If using Pods’ IPs, they’re ephemeral, while IPVS configuration needs fixed IPs
Service’s IP can be static, but there’re bigger issue:
For using IPVS, the backend server also needs the VIP configured on its interfaces so it doesnt drop the packets forwarded to. While K8s’s IP is just a virtual one which lives inside calico’s network infrastructure (iptables), it’s not really an actual IP for real interface and so that it couldnt receive the packets forwarded from keepalived

In short, Real Server’s (RS) addresses couldn’t be k8s’s ips. There needs to be real physical backends.

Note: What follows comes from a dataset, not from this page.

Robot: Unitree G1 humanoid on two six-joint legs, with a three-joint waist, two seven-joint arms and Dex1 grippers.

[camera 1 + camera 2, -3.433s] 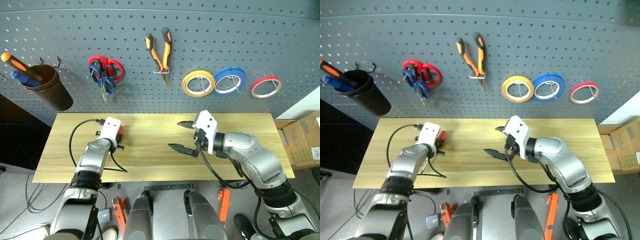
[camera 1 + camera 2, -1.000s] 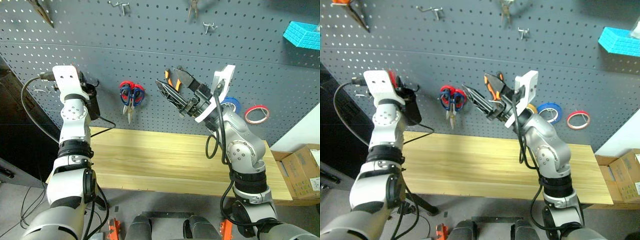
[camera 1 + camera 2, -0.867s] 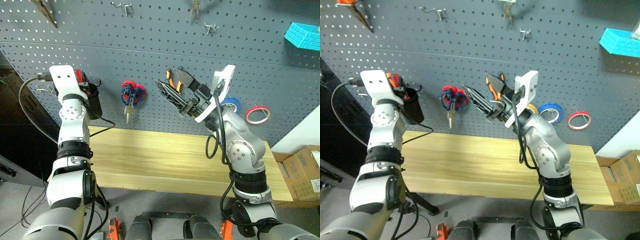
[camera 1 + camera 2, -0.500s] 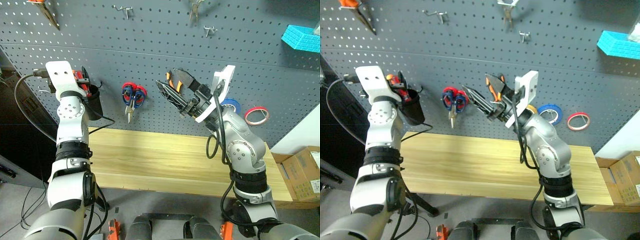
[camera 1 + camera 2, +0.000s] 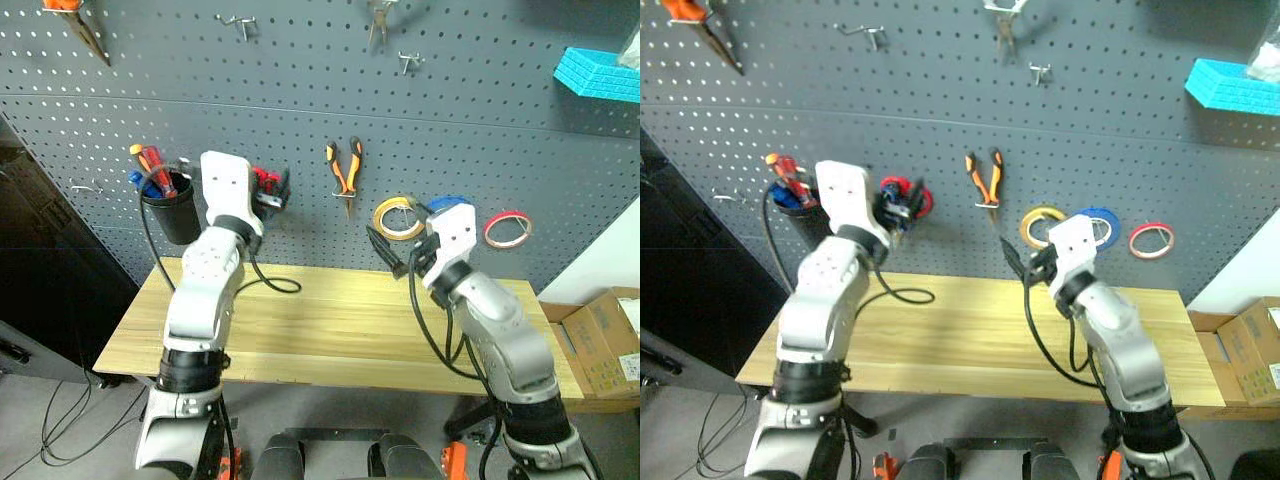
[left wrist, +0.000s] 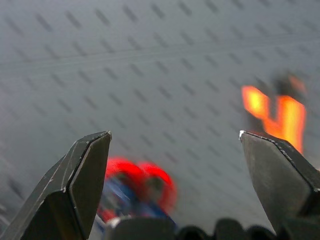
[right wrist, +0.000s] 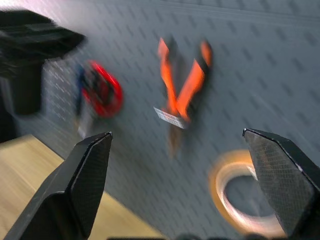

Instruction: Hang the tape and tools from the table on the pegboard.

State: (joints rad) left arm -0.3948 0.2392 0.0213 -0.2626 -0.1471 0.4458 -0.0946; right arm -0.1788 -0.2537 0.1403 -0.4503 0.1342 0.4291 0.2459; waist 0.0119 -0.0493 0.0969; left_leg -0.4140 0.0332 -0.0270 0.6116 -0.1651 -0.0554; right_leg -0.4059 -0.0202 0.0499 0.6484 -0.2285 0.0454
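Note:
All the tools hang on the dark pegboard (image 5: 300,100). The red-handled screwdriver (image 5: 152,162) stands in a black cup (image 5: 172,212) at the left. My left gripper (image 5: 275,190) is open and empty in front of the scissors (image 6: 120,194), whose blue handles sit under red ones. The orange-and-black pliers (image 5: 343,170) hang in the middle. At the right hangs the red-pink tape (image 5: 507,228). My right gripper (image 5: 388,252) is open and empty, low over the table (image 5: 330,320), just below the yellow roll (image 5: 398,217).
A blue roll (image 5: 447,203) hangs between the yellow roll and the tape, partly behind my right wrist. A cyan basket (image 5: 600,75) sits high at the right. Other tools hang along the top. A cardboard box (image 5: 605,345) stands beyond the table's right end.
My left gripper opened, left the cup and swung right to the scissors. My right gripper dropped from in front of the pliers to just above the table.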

So the problem becomes how backends connect to K8s services, or pods.

Traditional approach

The simplest publishing method is to make Nginx reverse proxy on each backends, proxy_pass’ing to k8s’s services using DNS-based service discovery (provided by CoreDNS). For example:

location / {
    proxy_pass "http://music.browser-prod.svc.cluster.local/";
}

For this approach:

Real servers’ ips are still backends’ ips, which is acceptable for keepalived
Load-balancing and high availability are now K8s service’s responsibility, controlled by DNS Round Robin (headless service) or iptables’s TCP load-balancing. Nginx proxy knows nothing about the underlying pods so it couldn’t handle load-balancing by itself

Besides, some tunings are necessary to make it really works:

DNS caching issue

Whenever services are redeployed, the IPs change (unless the services’ IPs are static). By default nginx caches domains for 60s, so it can only detect IP change after around 60s, which make service unavailable for the same amount of time! This is HUGE.

Solution: make the DNS cache TTL shorter:

resolver 127.0.0.1 valid=1s;

Remote Addr preservation issue

Client IPs go through L7 reverse proxy will not be preserved and changed to proxy’s IP. In several case we still need this information for rate limiting, ACL, monitoring…

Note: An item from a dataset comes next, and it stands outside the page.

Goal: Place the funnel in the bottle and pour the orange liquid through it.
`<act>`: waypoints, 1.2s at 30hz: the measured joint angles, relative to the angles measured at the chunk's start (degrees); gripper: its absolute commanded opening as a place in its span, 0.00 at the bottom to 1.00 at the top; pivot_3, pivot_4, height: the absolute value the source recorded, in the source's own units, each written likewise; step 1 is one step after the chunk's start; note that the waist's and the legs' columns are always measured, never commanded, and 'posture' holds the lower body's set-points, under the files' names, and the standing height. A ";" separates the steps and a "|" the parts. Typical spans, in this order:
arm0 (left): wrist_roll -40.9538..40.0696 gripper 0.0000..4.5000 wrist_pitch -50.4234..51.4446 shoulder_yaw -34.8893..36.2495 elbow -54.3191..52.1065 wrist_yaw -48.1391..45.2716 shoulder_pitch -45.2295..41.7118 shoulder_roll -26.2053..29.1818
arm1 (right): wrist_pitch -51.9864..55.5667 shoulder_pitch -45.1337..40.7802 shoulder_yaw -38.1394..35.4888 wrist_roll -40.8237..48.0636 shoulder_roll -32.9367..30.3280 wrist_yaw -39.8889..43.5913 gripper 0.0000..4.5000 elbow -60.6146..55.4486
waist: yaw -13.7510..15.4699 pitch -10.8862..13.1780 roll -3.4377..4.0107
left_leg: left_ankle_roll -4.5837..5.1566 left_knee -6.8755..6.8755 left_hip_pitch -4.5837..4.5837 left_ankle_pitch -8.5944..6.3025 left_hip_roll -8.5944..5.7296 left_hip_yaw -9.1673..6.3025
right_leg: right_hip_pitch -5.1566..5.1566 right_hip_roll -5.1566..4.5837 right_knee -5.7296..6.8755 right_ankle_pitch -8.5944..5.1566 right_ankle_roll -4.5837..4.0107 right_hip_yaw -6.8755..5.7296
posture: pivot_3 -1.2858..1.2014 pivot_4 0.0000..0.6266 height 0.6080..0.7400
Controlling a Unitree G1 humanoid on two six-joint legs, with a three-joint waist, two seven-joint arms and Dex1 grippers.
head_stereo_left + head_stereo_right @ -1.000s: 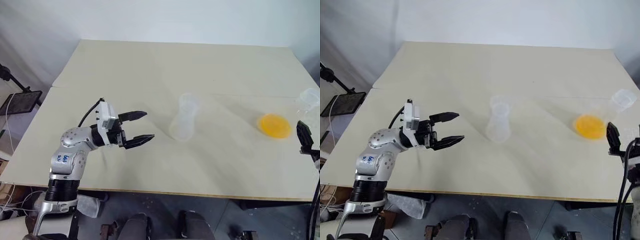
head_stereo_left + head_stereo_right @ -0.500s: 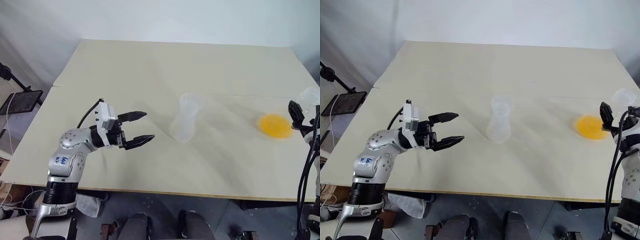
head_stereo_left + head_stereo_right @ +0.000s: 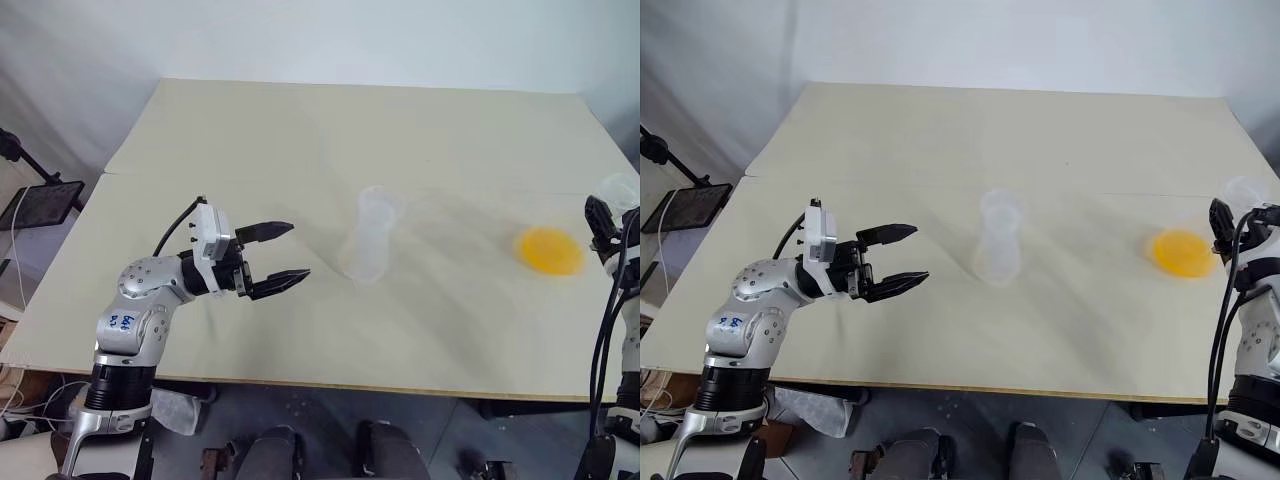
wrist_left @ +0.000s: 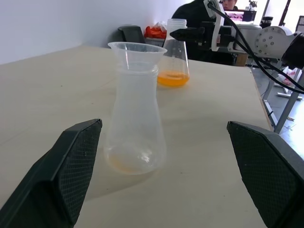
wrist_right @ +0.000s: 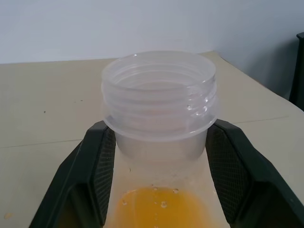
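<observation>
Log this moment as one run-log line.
funnel: seated in bottle neck | right tool: shut on flask neck, orange liquid inside, unpoured | left tool: open, empty, beside bottle

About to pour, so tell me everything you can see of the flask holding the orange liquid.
The flask is clear plastic, conical, with a wide threaded neck, uncapped. It stands upright on the table near its right edge, orange liquid pooled shallow in its base. The right gripper is shut on its neck, a finger on either side.
</observation>
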 measured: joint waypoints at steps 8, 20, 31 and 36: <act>0.00 1.00 -0.35 0.00 0.00 0.07 0.00 -0.03 | 0.18 0.94 0.08 1.86 0.14 3.45 0.53 -5.95 | -0.15 0.16 0.29 | 0.00 0.00 -0.03 0.00 0.00 0.00 | -0.03 -0.01 -0.01 0.00 0.00 0.01 | 0.52 0.24 1.00; 0.01 1.00 -1.28 0.10 0.17 0.18 0.23 -0.08 | 13.05 -2.57 18.55 -3.00 -2.67 0.96 0.53 -33.14 | -0.68 0.16 0.30 | -0.04 -0.02 -0.08 0.00 -0.01 -0.09 | -0.06 -0.07 -0.04 0.00 0.00 -0.07 | 0.52 0.24 1.00; 0.02 1.00 -2.30 0.09 0.33 0.92 0.28 -0.17 | -0.21 -2.88 30.94 -28.52 -7.64 -0.13 0.53 -34.57 | -0.52 0.18 0.28 | -0.03 -0.03 -0.12 0.00 -0.07 -0.11 | -0.06 0.03 -0.10 0.01 0.02 -0.27 | 0.52 0.24 1.00; 0.02 1.00 -2.51 0.03 0.37 1.11 0.29 -0.35 | -6.26 -2.89 34.34 -34.52 -6.52 -0.03 0.53 -33.88 | -0.93 0.18 0.27 | -0.04 -0.03 -0.11 0.01 -0.03 -0.11 | -0.06 0.06 -0.09 0.01 0.02 -0.32 | 0.52 0.24 1.00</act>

Solution: use nginx’s real ip module, making use of X-Forwarded-For header:

set_real_ip_from  172.16.16.0/24;
real_ip_header    X-Forwarded-For;
real_ip_recursive on;

With the solutions to the corresponding issues, this is the simplest approach that works to make a K8s service published to the outside. Practically it works fine for most of the time, despite of some outstanding problems:

Load-balancing and high-availability is totally controlled by DNS RR or iptables
Due to the fact that the upstream for proxy_pass contains only 1 domain, there’ll be no retry from nginx if it marks the upstream as failure. Nginx only acts as a gateway for k8s services, not providing any high-availability or load-balancing mechanism
Misconfiguration of deployment’s readinessProbe makes requests sent to failed pods (and without retry as stated above), because service DNS doesnt remove it from IP pool
New dummy nginx configuration (only for proxy_pass) needs to be created on backend servers for every new k8s service

Nginx Ingress approach

This is a native K8s service discovery, which means the ingress controller can communicates directly with the pods, not through the service, hence load-balancing doesnt need to rely on K8s service anymore. Let’s see if it can fit in the on-premise infrastructure.

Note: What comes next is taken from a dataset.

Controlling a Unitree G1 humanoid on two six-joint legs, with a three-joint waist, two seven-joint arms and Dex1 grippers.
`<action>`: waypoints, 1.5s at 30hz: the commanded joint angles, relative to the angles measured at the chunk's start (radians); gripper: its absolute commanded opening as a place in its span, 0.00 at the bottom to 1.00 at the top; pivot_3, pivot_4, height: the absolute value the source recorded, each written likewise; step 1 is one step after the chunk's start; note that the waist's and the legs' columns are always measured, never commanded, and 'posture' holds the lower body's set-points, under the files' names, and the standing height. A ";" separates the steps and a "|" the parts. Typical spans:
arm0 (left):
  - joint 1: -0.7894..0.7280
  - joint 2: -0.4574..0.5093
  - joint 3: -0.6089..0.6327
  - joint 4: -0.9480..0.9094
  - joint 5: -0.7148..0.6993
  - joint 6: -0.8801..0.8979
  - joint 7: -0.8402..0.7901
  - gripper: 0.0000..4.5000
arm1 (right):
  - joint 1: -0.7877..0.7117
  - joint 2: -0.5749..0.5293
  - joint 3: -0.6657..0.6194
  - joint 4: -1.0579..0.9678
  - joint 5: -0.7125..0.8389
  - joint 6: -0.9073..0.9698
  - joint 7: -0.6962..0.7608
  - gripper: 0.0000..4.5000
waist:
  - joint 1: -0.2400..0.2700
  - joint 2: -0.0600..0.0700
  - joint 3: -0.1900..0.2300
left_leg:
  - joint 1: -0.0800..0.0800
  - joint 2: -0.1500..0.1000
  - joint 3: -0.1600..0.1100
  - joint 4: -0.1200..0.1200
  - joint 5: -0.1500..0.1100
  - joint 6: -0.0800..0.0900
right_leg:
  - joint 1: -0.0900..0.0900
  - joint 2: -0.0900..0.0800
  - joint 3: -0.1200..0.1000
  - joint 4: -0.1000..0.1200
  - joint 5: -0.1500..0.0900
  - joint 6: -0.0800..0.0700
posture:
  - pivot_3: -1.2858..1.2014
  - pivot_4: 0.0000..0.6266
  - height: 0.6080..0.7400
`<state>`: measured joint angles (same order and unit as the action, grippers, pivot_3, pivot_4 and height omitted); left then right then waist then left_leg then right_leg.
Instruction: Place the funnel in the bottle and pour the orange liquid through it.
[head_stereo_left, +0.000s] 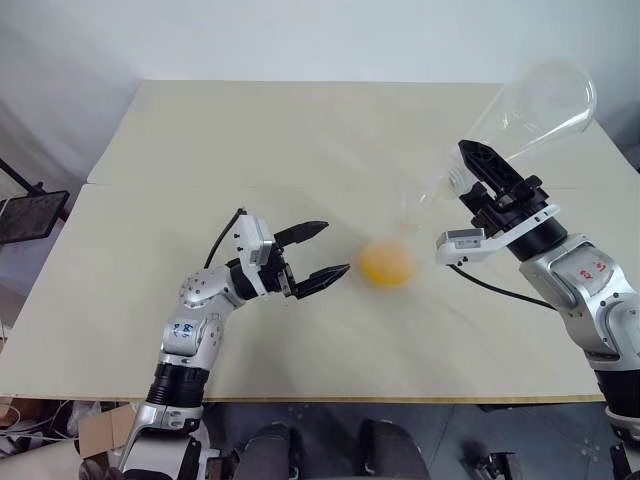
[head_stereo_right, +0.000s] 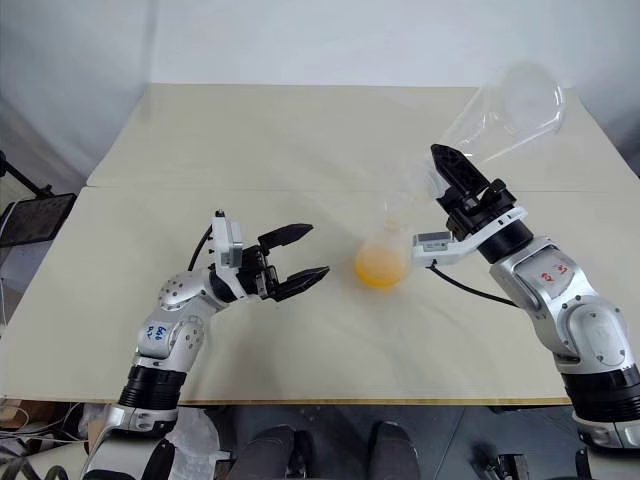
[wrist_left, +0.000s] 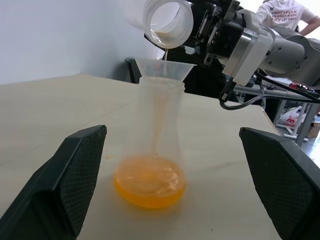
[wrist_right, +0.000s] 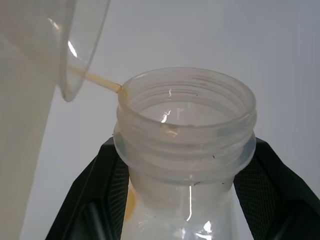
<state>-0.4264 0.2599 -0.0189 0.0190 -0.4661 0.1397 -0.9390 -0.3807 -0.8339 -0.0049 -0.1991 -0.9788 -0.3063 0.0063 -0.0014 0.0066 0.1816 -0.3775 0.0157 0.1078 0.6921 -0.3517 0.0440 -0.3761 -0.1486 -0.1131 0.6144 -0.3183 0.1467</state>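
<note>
The bottle (wrist_left: 159, 112), a clear flask, stands mid-table with the funnel (wrist_left: 161, 67) seated in its neck. Orange liquid (wrist_left: 150, 187) pools in its base (head_stereo_left: 386, 265). My right gripper (head_stereo_left: 478, 172) is shut on the threaded neck of a larger clear flask-shaped container (head_stereo_left: 530, 110), which is tipped mouth-down over the funnel. A thin orange stream (wrist_right: 95, 79) runs from that container's lip (wrist_right: 185, 125) into the funnel. My left gripper (head_stereo_left: 333, 250) is open with nothing in it, level with the bottle's base and a short way to its left, not touching it.
The pale table (head_stereo_left: 200, 130) is two boards joined by a seam, and its front edge lies close to me. A black mesh object (head_stereo_left: 30, 215) stands off the table's left side. A person in a white shirt (wrist_left: 286, 11) is in the background beyond my right arm.
</note>
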 joint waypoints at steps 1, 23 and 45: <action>0.008 0.000 -0.005 -0.024 0.000 -0.014 0.001 1.00 | -0.005 -0.001 -0.014 -0.036 0.002 0.001 -0.022 0.62 | 0.000 0.000 0.000 | 0.000 0.000 0.000 0.000 0.000 0.000 | 0.000 0.000 0.000 0.000 0.000 0.000 | 0.52 0.24 1.00; 0.001 0.015 -0.007 -0.008 0.006 -0.016 -0.015 1.00 | 0.050 0.240 -0.232 -0.148 0.629 0.289 0.231 0.62 | 0.003 0.000 0.000 | -0.001 -0.001 -0.002 0.000 0.000 0.001 | 0.002 0.000 -0.002 -0.001 0.000 0.000 | 0.52 0.24 1.00; -0.014 0.017 -0.018 0.010 0.006 -0.012 -0.034 1.00 | 0.158 0.453 -0.585 -0.074 1.322 0.669 0.317 0.62 | 0.001 0.000 0.000 | 0.000 -0.001 -0.002 -0.001 0.000 0.001 | 0.001 0.000 -0.002 0.000 0.000 0.000 | 0.52 0.24 1.00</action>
<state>-0.4296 0.2802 -0.0279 0.0530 -0.4626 0.1387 -0.9726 -0.2273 -0.4133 -0.5718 -0.2663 0.2747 0.4286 0.3055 -0.0006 0.0065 0.1816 -0.3777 0.0147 0.1061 0.6916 -0.3516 0.0447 -0.3750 -0.1487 -0.1149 0.6141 -0.3181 0.1468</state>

Firts, let’s get a brief description of what Ingress controller and Ingress (resource) are. We’re talking specifically about Nginx Ingress controller.

Ingress Controller

An nginx instance that utilizes Ingress resources as configuration
Native K8s service discovery without relying on DNS-based service discovery
Content-based routing support
TLS termination support

Ingress Resource

Configuration for Ingress controller

The Implementation

Under LBs, there are 2 physical servers acting as Nginx Ingress controller backends. Actually for each K8s namespace there’ll be different pair of ingress controller servers for better separation, but for the sake of simplicity we don’t go in to details here
Nginx ingress controller is a pod running on physical host with hostNetwork port 80 and 443

What we have with this approach:

For every exposing service, there’s only a need of one simple Ingress resource
Much importantly, nginx ingress controller supports retries when requests fail regardless of readinessProbe, and handle load-balancing by itself without dependancy on other service discovery. The ingress controller becomes real load-balancer, not just a simple proxy_pass machine as in previous implementation

For this setup, nginx controller as a native K8s load-balancer actually solves all the problems that we faced in the traditional approach. The load-balancing infrastructure now becomes the mix of conventional services and cloud native applications.

Closing thoughts

Adapting K8s is not an easy task, and everything from infrastructure side also needs to change accordingly. Load-balancing just plays a part in the big picture, besides monitoring, logging, storage…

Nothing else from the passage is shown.